• Recent
    • Unsolved
    • Tags
    • Popular
    • Users
    • Groups
    • Search
    • Register
    • Login

    Wrong target device

    Scheduled Pinned Locked Moved Unsolved FOG Problems
    7 Posts 3 Posters 101 Views
    Loading More Posts
    • Oldest to Newest
    • Newest to Oldest
    • Most Votes
    Reply
    • Reply as topic
    Log in to reply
    This topic has been deleted. Only users with topic management privileges can see it.
    • F
      Floppyrub
      last edited by

      I’ve currently run into a problem in FOG that I can’t resolve. I’m using version 1.5.10.1698. I have different systems with varying numbers of hard drives. All of the systems have an NVMe drive, which is where the installation is supposed to go.

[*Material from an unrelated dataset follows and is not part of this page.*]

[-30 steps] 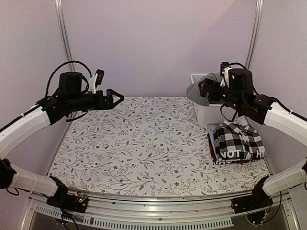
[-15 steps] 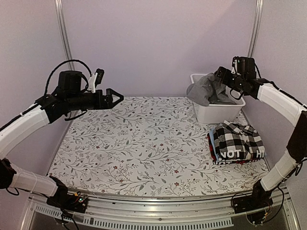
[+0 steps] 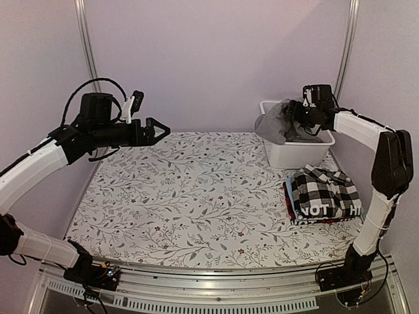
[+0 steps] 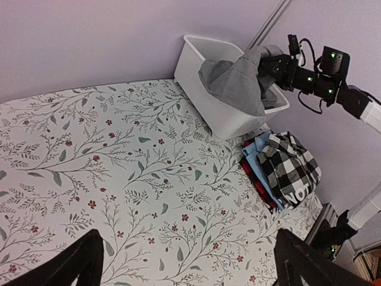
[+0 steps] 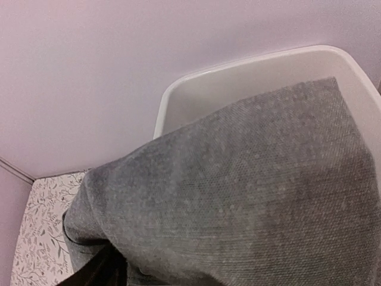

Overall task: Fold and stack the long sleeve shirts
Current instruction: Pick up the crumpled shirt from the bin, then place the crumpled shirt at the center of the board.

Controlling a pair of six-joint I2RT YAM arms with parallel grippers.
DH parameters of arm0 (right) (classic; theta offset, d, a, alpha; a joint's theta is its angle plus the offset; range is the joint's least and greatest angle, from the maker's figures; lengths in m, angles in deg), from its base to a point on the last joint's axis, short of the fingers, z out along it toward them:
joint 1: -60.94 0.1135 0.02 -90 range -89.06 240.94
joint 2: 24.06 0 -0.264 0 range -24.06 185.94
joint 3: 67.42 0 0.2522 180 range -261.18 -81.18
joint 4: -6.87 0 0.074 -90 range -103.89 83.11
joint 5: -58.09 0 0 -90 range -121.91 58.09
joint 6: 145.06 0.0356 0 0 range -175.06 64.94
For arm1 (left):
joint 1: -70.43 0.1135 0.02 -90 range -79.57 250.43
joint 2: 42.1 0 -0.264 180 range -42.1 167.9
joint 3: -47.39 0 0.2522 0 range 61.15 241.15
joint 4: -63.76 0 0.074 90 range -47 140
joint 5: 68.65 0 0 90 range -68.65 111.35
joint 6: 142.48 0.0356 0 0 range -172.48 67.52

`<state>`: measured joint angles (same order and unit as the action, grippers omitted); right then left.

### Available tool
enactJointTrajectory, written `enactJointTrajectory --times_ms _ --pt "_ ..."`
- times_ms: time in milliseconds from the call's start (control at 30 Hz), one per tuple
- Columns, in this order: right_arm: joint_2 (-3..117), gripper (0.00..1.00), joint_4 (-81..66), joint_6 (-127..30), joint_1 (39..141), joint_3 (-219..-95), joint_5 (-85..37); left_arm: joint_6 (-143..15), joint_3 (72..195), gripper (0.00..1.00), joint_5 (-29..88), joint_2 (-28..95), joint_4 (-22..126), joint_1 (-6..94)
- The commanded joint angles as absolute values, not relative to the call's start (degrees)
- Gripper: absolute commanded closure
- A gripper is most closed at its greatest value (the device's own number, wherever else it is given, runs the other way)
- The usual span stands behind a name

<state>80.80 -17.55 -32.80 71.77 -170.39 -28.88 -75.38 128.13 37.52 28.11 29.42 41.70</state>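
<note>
Bare table (image 3: 183, 196) spans the left and middle. At the far right stands the bin (image 3: 294, 156), the grey shirt (image 3: 272, 125) draped over its left rim. The folded stack (image 3: 324, 193) lies just near of it.

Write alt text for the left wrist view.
The right gripper holds a grey shirt over the rim of a white bin on a floral table. Beside the bin lies a folded stack, checked shirt on top.

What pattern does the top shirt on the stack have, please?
The top shirt is black-and-white checked; clearest from top external.

High rear view; wrists toward bin (image 4: 231, 123)
</note>
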Motion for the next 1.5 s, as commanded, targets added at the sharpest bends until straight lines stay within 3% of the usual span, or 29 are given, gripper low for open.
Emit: enactJointTrajectory --times_ms 0,100,133,433,667,800,933,1000,1167,1333,1467 --pt "83.95 0.5 -14.0 -34.79 71.67 -175.91 -27.01 -74.75 130.57 0.0 38.03 28.33 28.85 41.51" --pt "85.29 0.93 -14.15 -35.36 71.7 -179.39 -26.45 -74.72 130.75 0.0 37.73 27.81 28.63 41.46" --pt "85.51 1.0 -14.37 -35.52 71.69 -180.57 -26.23 -74.74 130.76 0.0 37.71 27.65 28.58 41.51" --pt "80.07 1.0 -12.35 -39.49 76.48 -187.32 -25.78 -76.1 129.34 0.0 37.27 26.16 28.81 41.52" --pt "77.65 1.0 -14.6 -47.61 89.79 -195.04 -30.94 -78.46 127.59 0.0 36.2 24.15 28.0 41.51" --pt "77.01 1.0 -16.71 -48.8 97.21 -193.74 -31.59 -80.31 126.76 0.0 34.56 22.68 26.31 41.59" --pt "76.52 1.0 -15.54 -47.42 104.58 -183.58 -34.76 -82.3 125.47 0.0 31.45 21.62 23.51 41.68" --pt "75.95 0.9 -12.12 -44.65 107.82 -175.27 -33.73 -83.54 124.2 0.0 30.21 21.17 22.34 42.11" --pt "76.39 0.48 -8.72 -37.71 114.61 -157.46 -30.12 -85.49 120.03 0.0 30.57 20.1 21.4 42.7" --pt "71.29 0.25 -6.09 -30.55 120.65 -145.37 -31.27 -86.56 114.42 0.0 31.87 21.32 24.64 42.87" --pt "64.0 0.15 -4.4 -24.68 120.75 -136.77 -36.69 -87.31 111.56 0.0 33.48 23.5 27.38 42.83"
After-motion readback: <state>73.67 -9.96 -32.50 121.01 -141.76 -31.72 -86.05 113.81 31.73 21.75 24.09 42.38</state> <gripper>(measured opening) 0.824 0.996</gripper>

Sometimes the systems also have one or two additional data HDDs.

      As soon as even one HDD is connected, FOG always selects it as the target device for deployment. This has already led to a painful data loss. In debug mode, the NVMe drive is displayed correctly, and if I disconnect the HDD, the installation works fine on the NVMe.

      Could this issue be related to how the Windows image was created? I currently can’t rule out that when the Sysprep was performed, the HDD was also connected alongside the NVMe (the drive on which Windows is installed).

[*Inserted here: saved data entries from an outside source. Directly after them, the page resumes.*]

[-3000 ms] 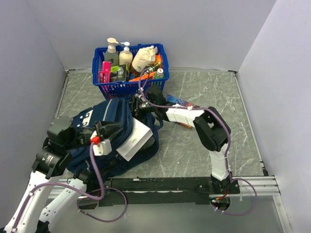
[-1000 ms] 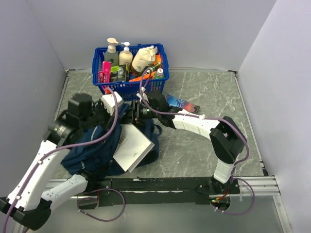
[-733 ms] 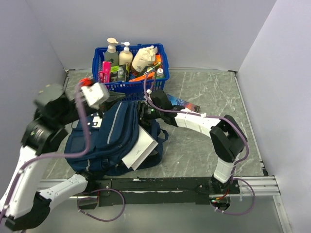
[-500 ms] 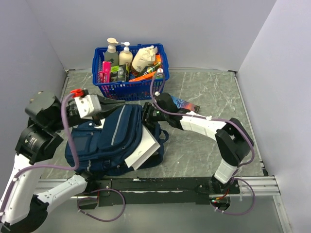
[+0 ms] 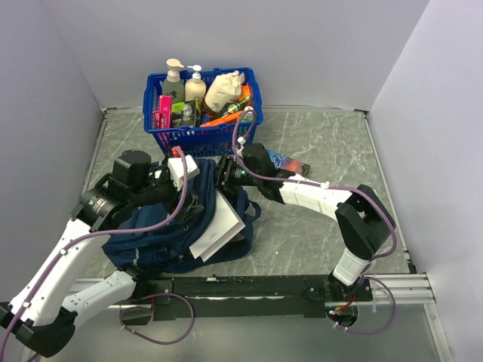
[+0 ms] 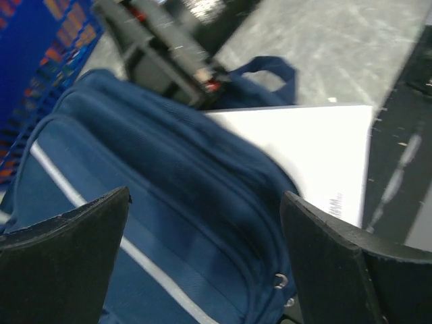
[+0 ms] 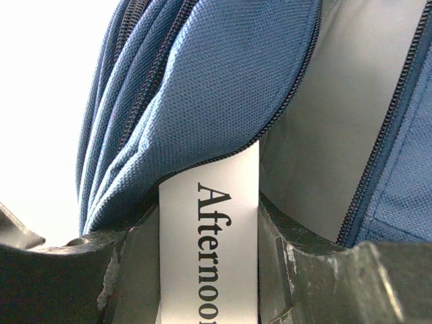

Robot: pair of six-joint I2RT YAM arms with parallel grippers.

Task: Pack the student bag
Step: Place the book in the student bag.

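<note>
The student bag (image 5: 162, 230) lies at the left front of the table, a navy backpack with a pale stripe (image 6: 88, 206). A white book (image 5: 216, 228) sticks out of its opening toward the right. My right gripper (image 5: 223, 175) is at the bag's mouth and is shut on the book's spine (image 7: 209, 229), which is printed with black letters. Blue bag fabric (image 7: 202, 81) folds over the spine. My left gripper (image 5: 190, 202) hovers over the bag's top, open; between its fingers (image 6: 67, 263) there is only the bag.
A blue mesh basket (image 5: 162, 134) holding bottles and packets stands at the back, just behind the bag. A colourful flat packet (image 5: 285, 161) lies on the table under the right arm. Grey walls close in the left, back and right sides.
My left gripper let go of the bag's upper fabric and opened, then swung back over the bag. The bag's top settled down over the book. The right gripper kept its hold.
</note>
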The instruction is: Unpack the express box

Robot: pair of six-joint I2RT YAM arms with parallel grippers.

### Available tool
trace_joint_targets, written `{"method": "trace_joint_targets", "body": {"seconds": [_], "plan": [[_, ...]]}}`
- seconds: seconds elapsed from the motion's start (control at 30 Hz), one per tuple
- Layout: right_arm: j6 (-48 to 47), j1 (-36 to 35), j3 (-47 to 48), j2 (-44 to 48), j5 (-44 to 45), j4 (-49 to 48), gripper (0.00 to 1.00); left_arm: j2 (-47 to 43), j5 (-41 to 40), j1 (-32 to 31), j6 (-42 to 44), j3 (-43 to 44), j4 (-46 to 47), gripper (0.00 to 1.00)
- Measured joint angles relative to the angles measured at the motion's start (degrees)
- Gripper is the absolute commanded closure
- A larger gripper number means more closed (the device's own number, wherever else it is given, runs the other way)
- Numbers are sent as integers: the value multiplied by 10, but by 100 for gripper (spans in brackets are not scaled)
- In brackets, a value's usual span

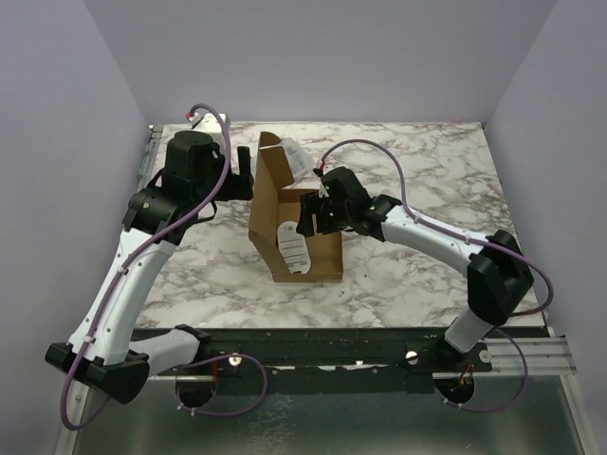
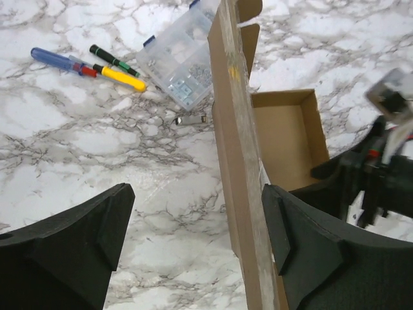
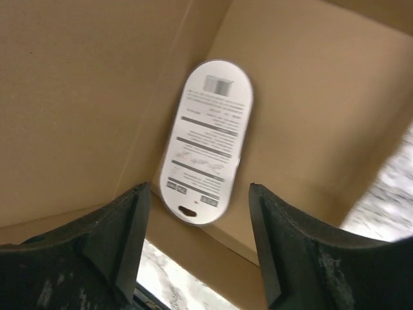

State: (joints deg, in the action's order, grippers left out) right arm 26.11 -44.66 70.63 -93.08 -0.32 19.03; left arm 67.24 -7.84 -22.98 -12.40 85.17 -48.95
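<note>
Kraft cardboard express box is sitting open near the middle of the marble table, its lid standing upright. Left gripper is straddling the lid's edge with fingers spread wide, gripping nothing. Right gripper is hovering over the open tray, fingers likewise parted and empty, above a white oval printed card lying inside.

The express box lies in the middle of the counter, with its lid upright along the left side. A card lies inside, toward the near end, under the right tool. The lid stands between the fingers of the left tool. Behind the box is a compartment case, and screwdrivers lie just beside it.
</note>
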Motion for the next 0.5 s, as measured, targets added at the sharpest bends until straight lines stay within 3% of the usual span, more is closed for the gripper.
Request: {"method": "trace_joint_targets", "body": {"seconds": [0.27, 0.5], "plan": [[26, 45, 17, -89, -137, -39, 36, -115, -4, 0, -8, -54, 81, 7], [39, 86, 38, -150, -194, -48, 40, -197, -32, 0, -8, -128, 147, 3]]}}
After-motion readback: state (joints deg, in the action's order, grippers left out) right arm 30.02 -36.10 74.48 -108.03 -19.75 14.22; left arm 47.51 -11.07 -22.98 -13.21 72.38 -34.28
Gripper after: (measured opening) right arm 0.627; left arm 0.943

      I seem to remember that in earlier FOG versions, it always selected the NVMe drives automatically. I’m now trying to find out where exactly the error occurs. Could you tell me which file in FOG determines the target disk for deployment?

      Tom ElliottT 1 Reply Last reply Reply Quote 0
      • Tom ElliottT
        Tom Elliott @Floppyrub
        last edited by Tom Elliott

        @Floppyrub /usr/share/fog/lib/funcs.sh getHardDisk function is where the code is located.

        You’ll want to look at github.com/fogproject/fos for this under the path https://github.com/FOGProject/fos/tree/master/Buildroot/board/FOG/FOS/rootfs_overlay/usr/share/fog/lib/funcs.sh specifically.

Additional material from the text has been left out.